Ibu Bekerja, Anak Bermasalah?

Sudah lama berlalu, sewaktu anak itu baru bersekolah di sekolah yang sama dengan anak saya. Ketika ada acara makan sehat, anak itu mendadak tantrum. Dia menangis terus menerus, tak mau berhenti, dan memukuli ibunya. Padahal, ibunya sudah meluangkan waktu untuk hadir ke acara makan sehat, sebulan sekali, yang memang orang tua/ wali juga hadir. Kebetulan memang hari kejepit, jadi ibunya memutuskan untuk tidak ke kantor saja dan menemani anaknya. Biasanya, anaknya ditunggui oleh pembantu/ nenek/ kakeknya. 


"Ayo jangan nangis... itu Bunda udah bela-belain nungguin lho...." kata guru anak-anak. Anak itu tetap menangis, memukul, berteriak-teriak, dan bundanya sama sekali tak bisa menenangkannya. Penyebabnya sepele. Anak itu hanya menginginkan susu kotak milik temannya. Yang namanya anak kecil, kalau cuma ada satu, tentu tak akan memberikan miliknya kepada orang lain, apalagi itu susu kotak: makanan favorit anak-anak. Saya hanya memperhatikan kejadian itu, bagaimana sang bunda kewalahan menghadapi anaknya yang tak mempan dengan ucapan dan sentuhan bundanya. 

Sekarang, ada kejadian lagi. Walaupun masalahnya bukan tantrum. Satu semester yang lalu, anak itu diantar ke sekolah oleh pembantunya, dan termasuk anak yang santun dan tertib. Setelah lebaran, pembantunya tidak datang lagi. Setiap hari, anak itu diantar oleh ayahnya, lalu ditinggal begitu saja karena ayahnya meneruskan berangkat ke kantor. Ibunya hanya pernah sekali datang, sewaktu acara halal bi halal, karena masih cuti. Nah, selama mulai bersekolah ini, anak itu menunjukkan tanda-tanda bermasalah.

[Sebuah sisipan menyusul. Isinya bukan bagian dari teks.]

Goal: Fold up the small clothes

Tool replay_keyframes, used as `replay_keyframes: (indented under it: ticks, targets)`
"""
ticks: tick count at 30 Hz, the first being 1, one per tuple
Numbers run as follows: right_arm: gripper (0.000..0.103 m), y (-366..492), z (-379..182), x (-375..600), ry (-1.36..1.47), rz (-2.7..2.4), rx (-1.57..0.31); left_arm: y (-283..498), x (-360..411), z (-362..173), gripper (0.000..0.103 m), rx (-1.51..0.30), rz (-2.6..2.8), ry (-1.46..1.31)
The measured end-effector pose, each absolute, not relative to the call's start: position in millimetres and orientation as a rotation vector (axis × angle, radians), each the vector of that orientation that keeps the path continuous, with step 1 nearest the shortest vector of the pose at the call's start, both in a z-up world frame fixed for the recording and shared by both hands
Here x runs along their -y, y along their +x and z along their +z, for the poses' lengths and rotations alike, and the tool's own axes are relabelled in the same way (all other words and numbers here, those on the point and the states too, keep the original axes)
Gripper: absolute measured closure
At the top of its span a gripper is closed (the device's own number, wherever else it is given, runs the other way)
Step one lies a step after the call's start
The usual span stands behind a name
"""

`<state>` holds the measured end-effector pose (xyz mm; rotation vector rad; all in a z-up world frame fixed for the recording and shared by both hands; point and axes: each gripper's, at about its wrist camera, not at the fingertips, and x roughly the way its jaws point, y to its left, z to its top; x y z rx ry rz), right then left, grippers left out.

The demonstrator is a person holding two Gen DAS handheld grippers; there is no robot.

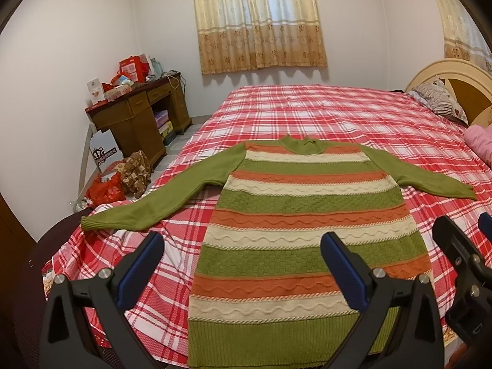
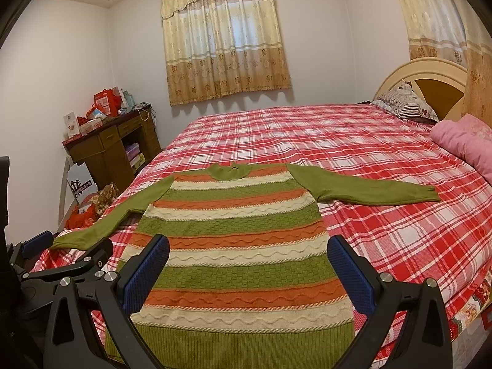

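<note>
A green, orange and cream striped knitted sweater (image 1: 295,230) is lying flat, sleeves spread, on the red plaid bed (image 1: 353,117), while the left gripper (image 1: 243,261) and right gripper (image 2: 249,264) are hovering above its hem, jaws apart.

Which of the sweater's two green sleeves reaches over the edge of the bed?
The sleeve on the desk side: its cuff hangs past the plaid bed's edge. The other sleeve lies fully on the bed.

Plaid bed (image 1: 307,113), desk (image 1: 138,117), curtains (image 1: 258,21), pillow (image 2: 406,101).
</note>
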<state>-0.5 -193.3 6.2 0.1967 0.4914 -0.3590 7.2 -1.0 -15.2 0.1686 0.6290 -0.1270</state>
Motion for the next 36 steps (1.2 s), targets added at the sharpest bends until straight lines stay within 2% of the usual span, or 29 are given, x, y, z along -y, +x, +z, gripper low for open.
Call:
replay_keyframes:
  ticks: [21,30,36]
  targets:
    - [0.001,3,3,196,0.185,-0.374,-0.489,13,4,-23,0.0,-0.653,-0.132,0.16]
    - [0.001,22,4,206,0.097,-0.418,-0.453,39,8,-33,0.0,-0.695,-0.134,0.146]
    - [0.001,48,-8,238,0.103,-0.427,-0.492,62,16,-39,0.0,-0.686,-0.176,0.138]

Masalah pertama adalah, GALAK. Dia suka mencakar, menjambak, dan menakut-nakuti teman-temannya. Bahkan, bayi saya (yang selalu saya ajak ke sekolah mengantar kakaknya), terkena cakarannya. Saya baru sadar setelah sampai di rumah kok tangan bayi saya merah-merah. Saya ingat anak itu mencengkeram tangan bayi saya. Semula saya pikir anak itu ingin berteman dengan bayi saya, dan mungkin anak itu kesepian. 

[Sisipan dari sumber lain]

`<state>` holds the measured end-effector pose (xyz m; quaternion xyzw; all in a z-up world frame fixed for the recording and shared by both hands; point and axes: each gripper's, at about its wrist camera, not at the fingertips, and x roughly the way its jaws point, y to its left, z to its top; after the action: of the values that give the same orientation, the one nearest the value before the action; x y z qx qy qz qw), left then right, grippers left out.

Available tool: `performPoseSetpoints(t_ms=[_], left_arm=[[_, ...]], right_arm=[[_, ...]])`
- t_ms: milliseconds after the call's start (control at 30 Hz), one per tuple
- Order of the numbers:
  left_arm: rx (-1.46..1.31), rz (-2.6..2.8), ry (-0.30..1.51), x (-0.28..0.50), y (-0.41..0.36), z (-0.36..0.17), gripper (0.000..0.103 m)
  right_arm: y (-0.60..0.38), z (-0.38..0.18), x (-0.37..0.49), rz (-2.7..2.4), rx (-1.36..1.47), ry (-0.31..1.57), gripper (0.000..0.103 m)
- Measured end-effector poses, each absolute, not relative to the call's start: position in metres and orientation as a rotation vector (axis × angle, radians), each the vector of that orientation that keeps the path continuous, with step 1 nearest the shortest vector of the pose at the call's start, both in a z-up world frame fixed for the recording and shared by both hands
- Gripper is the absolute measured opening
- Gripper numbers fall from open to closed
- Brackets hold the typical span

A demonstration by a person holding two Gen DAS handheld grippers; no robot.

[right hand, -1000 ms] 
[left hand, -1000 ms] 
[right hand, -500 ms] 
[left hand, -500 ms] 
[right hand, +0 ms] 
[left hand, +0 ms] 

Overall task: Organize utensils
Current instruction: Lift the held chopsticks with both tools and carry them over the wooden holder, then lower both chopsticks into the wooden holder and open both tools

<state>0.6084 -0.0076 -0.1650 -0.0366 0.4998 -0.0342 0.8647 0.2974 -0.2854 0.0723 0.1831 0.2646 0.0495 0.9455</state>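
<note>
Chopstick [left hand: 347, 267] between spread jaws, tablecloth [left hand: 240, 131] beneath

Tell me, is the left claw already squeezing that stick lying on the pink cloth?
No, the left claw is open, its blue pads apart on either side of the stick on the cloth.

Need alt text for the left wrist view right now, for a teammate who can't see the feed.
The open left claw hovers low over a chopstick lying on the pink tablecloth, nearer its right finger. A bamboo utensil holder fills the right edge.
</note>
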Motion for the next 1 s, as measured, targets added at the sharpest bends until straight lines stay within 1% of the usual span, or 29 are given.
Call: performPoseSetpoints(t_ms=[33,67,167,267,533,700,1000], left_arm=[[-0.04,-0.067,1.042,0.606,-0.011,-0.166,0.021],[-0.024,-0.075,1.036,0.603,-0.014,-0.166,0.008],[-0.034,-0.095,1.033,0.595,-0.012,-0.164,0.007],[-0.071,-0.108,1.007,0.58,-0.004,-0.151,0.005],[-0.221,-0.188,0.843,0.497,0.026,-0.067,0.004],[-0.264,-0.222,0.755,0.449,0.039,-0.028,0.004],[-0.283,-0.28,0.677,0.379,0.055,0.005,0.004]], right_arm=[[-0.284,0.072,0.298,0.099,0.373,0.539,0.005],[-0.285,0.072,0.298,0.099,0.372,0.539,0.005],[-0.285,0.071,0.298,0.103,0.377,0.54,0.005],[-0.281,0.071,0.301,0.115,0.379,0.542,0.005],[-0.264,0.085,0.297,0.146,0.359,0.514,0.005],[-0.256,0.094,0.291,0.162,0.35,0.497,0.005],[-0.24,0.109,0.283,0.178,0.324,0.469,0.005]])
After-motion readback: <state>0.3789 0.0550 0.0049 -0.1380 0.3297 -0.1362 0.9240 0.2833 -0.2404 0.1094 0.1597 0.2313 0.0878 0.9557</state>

Kedua, tidak mau belajar. Dia sama sekali tak mau mendengarkan guru. Asyik mengganggu anak yang  lain, lalu menyendiri di pojok. Ironisnya, dia bahkan belum bisa memegang pensil! Walhasil, kalau ada pelajaran menulis, dia hanya berjalan-jalan, tengok kanan kiri. Anak-anak yang lain, termasuk anak saya, di usia yang sama, sudah bisa menulis, setidaknya mencoret-coret kertas, sedangkan dia memegang pensil pun tak bisa. Jangan berharap guru bisa total mengajarkannya menulis. Yang saya lihat, ibu guru sudah kewalahan mengajarkannya, dan di kelas kan ada banyak siswa lain yang  membutuhkan perhatian. Guru cuma satu. Masa hanya satu anak itu yang diperhatikan? Jadi, kalau mau perkembangan anak tidak terlambat, seharusnya orang tua ikut aktif mengajarkan anaknya. 

Lalu, apa hubungannya ibu yang bekerja dengan anak-anak yang bermasalah itu? Apakah anak-anak yang ibunya tidak bekerja, tidak bermasalah? Well, anak saya, Sidiq, juga punya masalah. Dia susah bersosialisasi saking dekatnya dengan saya. Dia selalu ingin ditemani oleh saya, sehingga saya terpaksa harus masuk ke dalam kelas. Begitu juga dengan tiga anak lain yang ibunya di rumah. Pada awal masuk sekolah, anaknya pasti minta ditemani  terus oleh ibunya. 

Lain halnya dengan anak yang sudah terbiasa ditinggal bekerja. Anak itu memang mandiri, bisa ditinggal di sekolah, ya seperti anak-anak pada cerita di atas. Tetapi, mereka memiliki masalah lain, tergantung bagaimana ibunya memperlakukannya. Anak yang tantrum, menurut penilaian saya, sedang berusaha mengambil perhatian ibunya, agar hanya terfokus kepadanya. Sehari-hari, perhatian ibunya tidak penuh karena harus bekerja. Dengan dia menangis, berteriak, dan marah-marah, ibunya benar-benar hanya memperhatikannya. 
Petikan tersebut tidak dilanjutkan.